A. Jurnal refleksi dwi mingguan 1 tanggal 6 November 2022

Jurnal ini dibuat dengan model SEGITIGA REFLEKSI

JURNAL DWI MINGGUAN


B. Jurnal Refleksi Dwi Mingguan 2 Tanggal 19 November 2022

Model 1          : 4P (Peristiwa, Perasaan, Pembelajaran, Penerapan ke Depan)

Nama : Pepsi Yuwindra, S.Pd.I

Sekolah         : SDN 3 Gemaharjo

Kelas : 133

Berikut hasil refleski saya, setelah mengikuti diklat guru penggerak selama 4 Minggu (Dwi Mingguan ke 2_Sabtu, 19 November 2022)

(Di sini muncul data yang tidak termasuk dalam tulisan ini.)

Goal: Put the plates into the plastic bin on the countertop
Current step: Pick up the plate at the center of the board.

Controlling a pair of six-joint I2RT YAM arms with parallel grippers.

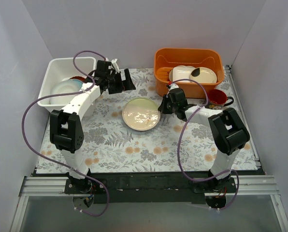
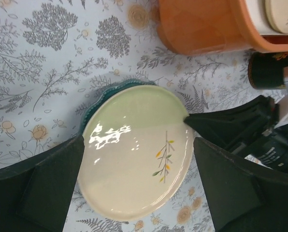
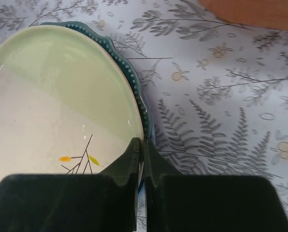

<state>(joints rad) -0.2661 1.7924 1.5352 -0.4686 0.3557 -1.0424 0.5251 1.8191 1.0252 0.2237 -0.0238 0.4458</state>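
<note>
A cream-green plate with a leaf sprig [image 1: 141,114] lies on a teal-blue plate on the countertop [image 1: 110,140]; the teal rim shows in the right wrist view [image 3: 133,77]. My right gripper [image 1: 164,105] is shut on the cream-green plate's right rim [image 3: 140,147]. My left gripper [image 1: 124,83] is open and empty, up beside the white plastic bin [image 1: 52,72]. In its wrist view its jaws [image 2: 138,142] stand wide apart high above the cream-green plate [image 2: 134,164]. A silvery-white plate [image 1: 66,88] and a red-brown plate [image 1: 79,79] lie in the bin.
An orange tub [image 1: 163,72] at the back right holds cream rectangular dishes [image 1: 192,75]. A red mug [image 1: 216,98] stands in front of it, just behind my right arm. White walls close in the left, back and right sides.
</note>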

  1. Peristiwa: Momen yang paling penting atau menantang atau mencerahkan bagi saya dalam proses pembelajaran Modul 1.1 hingga Modul 1.2 adalah sebagai berikut:

a.  Saya menyadari bahwa saya belum paham sepenuhnya terkait teori-teori pendidikan yang semestinya saya pahami sebagai seorang pendidik, terkhusus  tentang pemikiran Ki Hajar Dewantara yang menjadi esensi dari penyelenggarakan pendidikan di Indonesia. Menurut saya penting bagi kita sebagai pendidik untuk mengenal secara lebih jauh tentang siapa itu Ki Hajar Dewantara, peran beliau dalam menumbuhkan dan mengembangkan pendidikan Indonesia. Beliau adalah seperti julukan yang disematkan kepadanya, “Bapak pendidikan” yang memotivasi sekaligus mengispirasi bagaimana berjuang dengan ketulusan, bagaimana langkah sulit yang beliau pilih telah memberikan kemudahan bagi manusia-manusia di zamannya hingga sekarang. (modul 1.1 Filosofi Pemikiran Pendidikan Ki Hajar Dewantara)

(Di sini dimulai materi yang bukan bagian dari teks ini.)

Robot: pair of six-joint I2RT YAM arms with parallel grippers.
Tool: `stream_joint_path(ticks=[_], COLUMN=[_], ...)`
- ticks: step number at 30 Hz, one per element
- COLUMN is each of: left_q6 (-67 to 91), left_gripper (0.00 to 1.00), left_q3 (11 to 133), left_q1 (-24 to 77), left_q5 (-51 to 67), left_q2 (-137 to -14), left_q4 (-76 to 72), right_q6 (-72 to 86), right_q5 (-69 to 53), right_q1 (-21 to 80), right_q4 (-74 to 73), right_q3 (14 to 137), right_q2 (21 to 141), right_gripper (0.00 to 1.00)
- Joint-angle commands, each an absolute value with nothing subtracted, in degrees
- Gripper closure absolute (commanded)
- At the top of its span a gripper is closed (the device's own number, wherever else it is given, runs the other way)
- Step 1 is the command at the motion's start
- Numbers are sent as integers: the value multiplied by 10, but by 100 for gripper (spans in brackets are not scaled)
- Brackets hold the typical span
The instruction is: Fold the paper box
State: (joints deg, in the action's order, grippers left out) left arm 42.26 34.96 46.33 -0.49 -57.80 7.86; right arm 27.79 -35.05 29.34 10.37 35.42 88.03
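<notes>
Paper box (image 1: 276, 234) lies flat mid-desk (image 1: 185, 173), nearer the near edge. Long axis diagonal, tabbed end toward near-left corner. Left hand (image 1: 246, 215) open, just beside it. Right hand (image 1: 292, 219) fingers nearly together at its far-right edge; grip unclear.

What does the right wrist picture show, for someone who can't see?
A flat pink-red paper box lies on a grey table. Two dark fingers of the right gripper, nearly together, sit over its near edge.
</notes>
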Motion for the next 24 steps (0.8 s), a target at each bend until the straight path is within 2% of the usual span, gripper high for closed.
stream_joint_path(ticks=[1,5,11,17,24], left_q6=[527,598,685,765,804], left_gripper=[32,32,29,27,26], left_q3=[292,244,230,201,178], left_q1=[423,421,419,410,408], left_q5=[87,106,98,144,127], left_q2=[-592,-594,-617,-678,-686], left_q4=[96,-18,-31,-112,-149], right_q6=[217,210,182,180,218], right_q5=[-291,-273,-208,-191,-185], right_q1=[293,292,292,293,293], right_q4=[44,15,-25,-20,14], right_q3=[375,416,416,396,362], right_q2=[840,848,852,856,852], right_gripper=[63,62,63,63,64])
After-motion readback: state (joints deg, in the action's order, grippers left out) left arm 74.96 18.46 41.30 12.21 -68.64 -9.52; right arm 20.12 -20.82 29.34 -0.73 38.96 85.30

b. Saya menyadari bahwa saya masih perlu banyak belajar terkait nilai dan peran guru. Saya belum menjalankan tugas saya sebagai guru sebagaimana mestinya. Apa yang saya lakukan masih jauh dari nilai serta peran yang diharapkan ada pada diri seorang guru penggerak. (modul 1.2 Nilai dan peran guru penggerak)

c. Dari kesadaran-kesadaran tersebut membuat saya semakin termotivasi untuk secara sungguh-sungguh mengikuti program CGP ini sebagai wadah bagi saya untuk terus belajar dan mengembangkan diri, mencoba melakukan praktik baik, melakukan refleksi dan perbaikan dalam proses pembelajaran, serta terpenting adalah menjadi pendidik yang berpihak pada kepentingan murid. 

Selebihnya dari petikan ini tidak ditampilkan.